We had a tourist guide map with us that day, but did not make the effort to seriously map out what we wanted to see along the way, partly because we had already found food.
And because we had too much food, we had to detour somewhere else instead as our immediate destination...
Yes. You got it right. McD. It had the least dirtiest, & most accessible toilets that we could find.
Don't laugh, I had a bad time there holding it in. The Steamed Milk Custard which we had a while ago was screaming to get out, but I needed a calm environment for this activity. Only people who bake can understand this. You need the most optimum condition to make good cakes.
There are many famous buildings along the Historic Centre route. We did not get to see everything but this is one of them - St. Joseph's Seminary & Church, established in 1728.
I wonder if they had clean toilets in there.
If you do not have enough time to see everything like us, then you could do the shorter trail from Menado Square & ending up at The Ruins of St. Paul.
You'd know you're getting close to the Ruins when the shops on both left & right start selling BBQ pork.
Now, I don't think there is any historical correlation between BBQ pork & St. Paul. I think it's just one of those things that's just there.
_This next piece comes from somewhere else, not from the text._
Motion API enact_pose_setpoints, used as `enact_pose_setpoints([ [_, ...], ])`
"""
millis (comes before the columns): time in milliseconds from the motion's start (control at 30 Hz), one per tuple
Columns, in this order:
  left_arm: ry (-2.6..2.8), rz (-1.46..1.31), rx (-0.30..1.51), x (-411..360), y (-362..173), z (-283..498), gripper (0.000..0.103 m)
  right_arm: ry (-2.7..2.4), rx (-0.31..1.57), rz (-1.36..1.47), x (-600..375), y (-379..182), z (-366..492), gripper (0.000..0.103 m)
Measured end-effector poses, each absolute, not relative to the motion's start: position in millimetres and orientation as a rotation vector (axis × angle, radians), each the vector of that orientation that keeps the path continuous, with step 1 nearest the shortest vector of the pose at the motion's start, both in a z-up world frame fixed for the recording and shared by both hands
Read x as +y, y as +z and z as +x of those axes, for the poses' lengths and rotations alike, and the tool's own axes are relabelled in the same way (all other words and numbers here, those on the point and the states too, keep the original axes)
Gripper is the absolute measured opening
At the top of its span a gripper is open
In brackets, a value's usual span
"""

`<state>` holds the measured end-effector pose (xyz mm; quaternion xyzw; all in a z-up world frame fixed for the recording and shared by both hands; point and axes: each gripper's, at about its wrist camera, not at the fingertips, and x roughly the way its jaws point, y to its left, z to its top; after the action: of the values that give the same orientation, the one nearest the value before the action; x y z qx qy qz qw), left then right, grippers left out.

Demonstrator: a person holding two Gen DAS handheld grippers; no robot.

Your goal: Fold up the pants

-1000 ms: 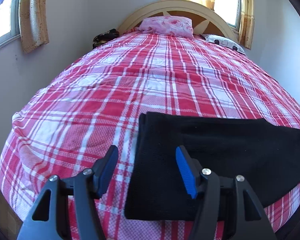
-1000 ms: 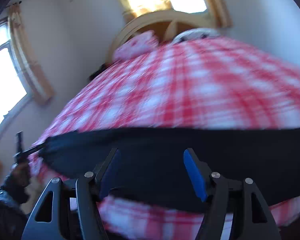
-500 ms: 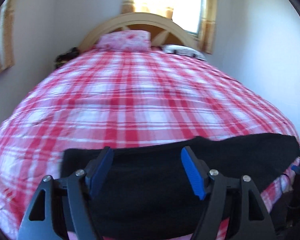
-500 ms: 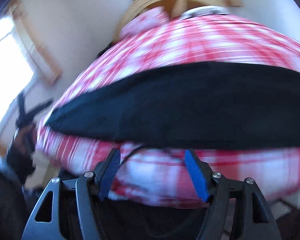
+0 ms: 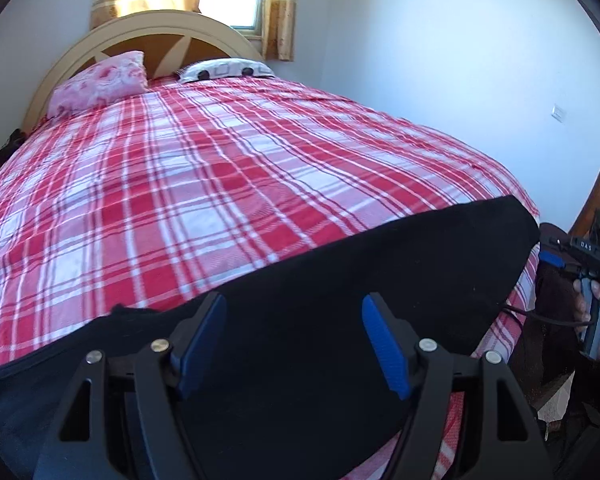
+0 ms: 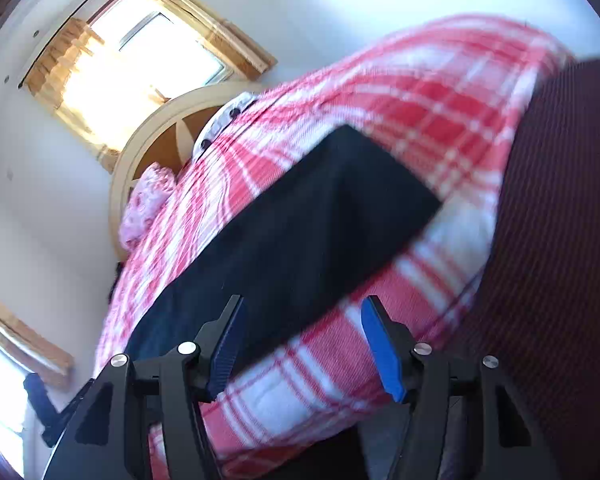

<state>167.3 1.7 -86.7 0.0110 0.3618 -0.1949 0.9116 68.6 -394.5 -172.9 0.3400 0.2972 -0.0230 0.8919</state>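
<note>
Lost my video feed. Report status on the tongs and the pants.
Left tongs open over the black folded pants, gripping nothing. Right tongs open, just narrowed, empty. Pants flat on red-and-white plaid bedspread. Nothing in the way.

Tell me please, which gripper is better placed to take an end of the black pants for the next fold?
Probably the left gripper: its open jaws hover right over the black pants. The right gripper, also open and empty, looks mostly at the plaid bedspread by the pants' short end, and its view is blurred.
</note>
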Motion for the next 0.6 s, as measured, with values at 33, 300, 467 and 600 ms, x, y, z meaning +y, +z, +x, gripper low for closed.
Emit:
enact_pose_setpoints([
  [33,-0.412,0.024,0.751,-3.1,-88.6,168.6,0.074,-0.078,0.620,0.675,-395.5,-170.3,69.4,0.061],
  [300,-0.389,0.051,0.836,-24.8,-109.2,184.7,0.073,-0.179,0.583,0.611,-421.9,-149.8,74.3,0.061],
  [467,-0.372,0.048,0.863,-26.7,-116.2,187.2,0.073,-0.198,0.589,0.580,-440.2,-145.5,99.9,0.061],
  [600,-0.364,0.041,0.893,-26.7,-124.3,190.8,0.073,-0.185,0.616,0.591,-458.6,-152.5,123.5,0.061],
])
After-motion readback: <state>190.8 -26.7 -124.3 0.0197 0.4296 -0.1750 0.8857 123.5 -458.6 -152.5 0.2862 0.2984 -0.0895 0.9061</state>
For us both, the combination of food & sight seeing always makes the perfect holiday. We brought some home for the Chinese New Year. So folks who came over to our house during CNY actually had imported Macau BBQ pork. YEAH.
Oh, we bought some Macau biscuits too, but the photos could not be found.
This is what you can see along the wide steps that lead up to the Ruins.
Macau, like Hong Kong, is such a dense place. People are just living next to historical monuments.
I don't know if St. Paul's evangelical effort ever paid off, cos there's this little temple right below it.
I don't think this was a statue of St. Paul. It looks like something that symbolises the assimilation between Portugese & Chinese cultures - sort of like the Admiral Cheng Ho Friendship Park in Kuching. We have a huge Cheng Ho statue there, & the funny thing is that he never even set his foot in Kuching.
What's left of the Ruins was only this facade structure. The rest was engulfed in flames.
Endless enovation work is still being carried out.
Oh, Nee got her must-have tourist fridge magnet souvenir.